Weight influences how and at what time bodies burn energy, shows a new research.The study published in the journal ‘Obesity’ found people who have a healthy weight use more energy during the day, when most people are active and eat, while those who have obesity spend more energy during the night, when most people sleep.
It also found that during the day, those with obesity have higher levels of the hormone insulin a sign that the body is working harder to use glucose, an energy-packed sugar.“It was surprising to learn how dramatically the timing of when our bodies burn energy differed in those with obesity,” said Andrew McHill, Assistant Professor at Oregon Health & Science University in the US.

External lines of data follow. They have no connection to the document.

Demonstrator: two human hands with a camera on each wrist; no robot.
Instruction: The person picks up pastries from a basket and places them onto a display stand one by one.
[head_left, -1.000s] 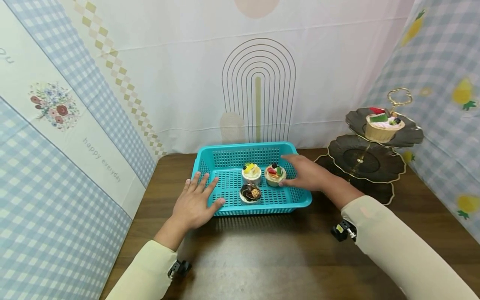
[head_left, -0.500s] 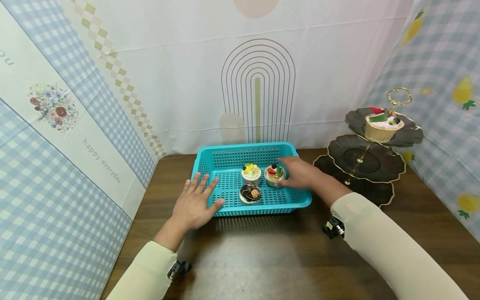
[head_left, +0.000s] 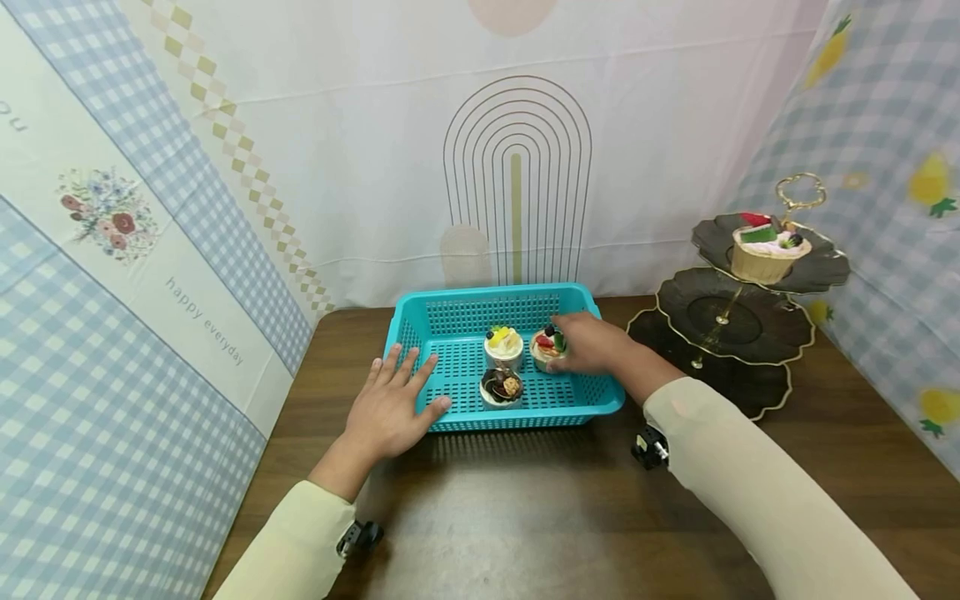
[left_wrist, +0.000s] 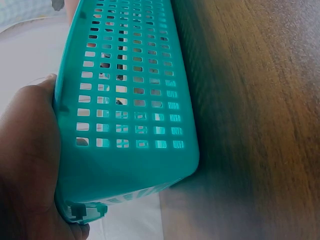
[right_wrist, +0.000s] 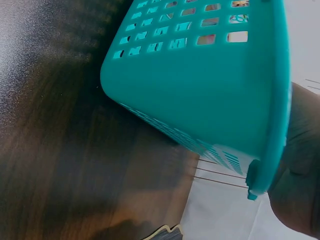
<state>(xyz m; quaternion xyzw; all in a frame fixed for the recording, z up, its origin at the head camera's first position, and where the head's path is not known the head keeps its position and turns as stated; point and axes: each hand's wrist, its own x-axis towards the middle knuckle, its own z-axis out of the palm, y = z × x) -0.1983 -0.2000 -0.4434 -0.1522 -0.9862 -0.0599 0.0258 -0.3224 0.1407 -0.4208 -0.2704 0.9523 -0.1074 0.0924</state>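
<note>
The right grip (head_left: pixel 594 343) curls thumb and fingers round a cake (head_left: pixel 543 355) in the basket (head_left: pixel 495 290) below, probably light and crushable on top, so best pinched gently by its sides, while the left grip (head_left: pixel 387 412) lies spread over the rim (head_left: pixel 540 414).

Table (head_left: pixel 517 517): brown wood-grain | turquoise basket (head_left: pixel 491 317) — toward the back | tiered stand (head_left: pixel 738 325) — right of basket

The teal basket (head_left: pixel 491 292) admits entry from above, but its walls (left_wrist: pixel 125 167) and the yellow-topped cupcake (head_left: pixel 503 348) block low sideways paths.
</note>
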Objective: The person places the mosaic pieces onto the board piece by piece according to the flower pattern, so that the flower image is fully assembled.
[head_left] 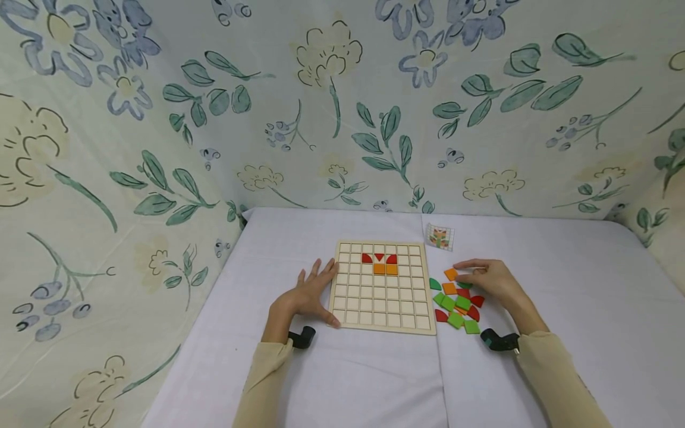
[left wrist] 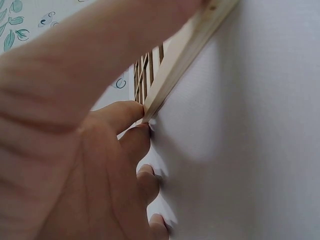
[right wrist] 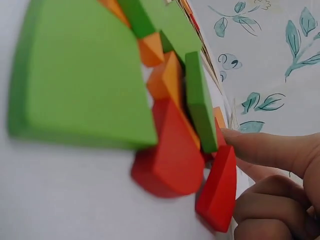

“However, we’re not sure why. Burning less energy during the day could contribute to being obese, or it could be the result of obesity,” McHill added.Obesity is defined as having a Body Mass Index (BMI) of 30 or more. Being overweight or obese increases the risk for health conditions such as high blood pressure and Type 2 diabetes.
Daily schedules and when people sleep, eat and exercise can also affect health, by either complementing or going against the body’s natural, daily rhythms. Every 24 hours, people experience numerous changes that are triggered by the human body’s internal clock.
These changes normally occur at certain times of the day in order to best serve the body’s needs at any given hour. While previous research has suggested circadian rhythm misalignment affects energy metabolism and glucose regulation, those studies have largely involved participants who have a healthy weight.
To explore this further, McHill and team organised a study that included people of different body sizes. A total of 30 people volunteered to participate in the study, which involved participants staying at a specially designed circadian research lab for six days.
The study followed a rigorous circadian research protocol involving a schedule designed to have participants be awake and sleep at different times throughout each day. After each period of sleep, volunteers were awakened to eat and participate in a variety of tests for the remaining time of each day.
One test had participants exercise while wearing a mask that was connected to a machine called an indirect calorimeter, which measures exhaled carbon dioxide and helps estimate energy usage. Blood samples were also collected to measure glucose levels in response to an identical meal provided during each day. Next, the research team plans to explore eating habits and hunger in people who are obese, as well as those who have a healthy weight.